__Task instructions__
The listing must be reproduced in full, exactly as it stands.

───── Provided data ─────

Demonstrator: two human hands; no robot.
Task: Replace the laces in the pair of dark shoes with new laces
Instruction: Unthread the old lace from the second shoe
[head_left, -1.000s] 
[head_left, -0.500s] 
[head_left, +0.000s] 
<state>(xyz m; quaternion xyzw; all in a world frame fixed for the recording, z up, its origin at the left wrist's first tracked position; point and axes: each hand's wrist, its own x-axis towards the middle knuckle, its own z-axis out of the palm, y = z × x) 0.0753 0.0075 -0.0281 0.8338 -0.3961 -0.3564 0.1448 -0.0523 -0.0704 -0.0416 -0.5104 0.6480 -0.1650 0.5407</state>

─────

__Exercise answer__
Demonstrator: two human hands; no robot.
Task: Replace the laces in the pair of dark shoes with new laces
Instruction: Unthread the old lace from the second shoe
[head_left, -1.000s] 
[head_left, -0.500s] 
[head_left, +0.000s] 
<state>(xyz m; quaternion xyzw; all in a world frame fixed for the recording, z up, its origin at the left wrist's first tracked position; point and axes: each hand's wrist, its own x-axis towards the middle knuckle, its own z-axis out of the palm, y = z × x) 0.0753 0.0075 -0.0281 0.8338 -0.3961 -0.3564 0.1448 -0.0523 -0.0704 -0.0416 -0.5104 0.6480 -0.1650 0.5407</state>

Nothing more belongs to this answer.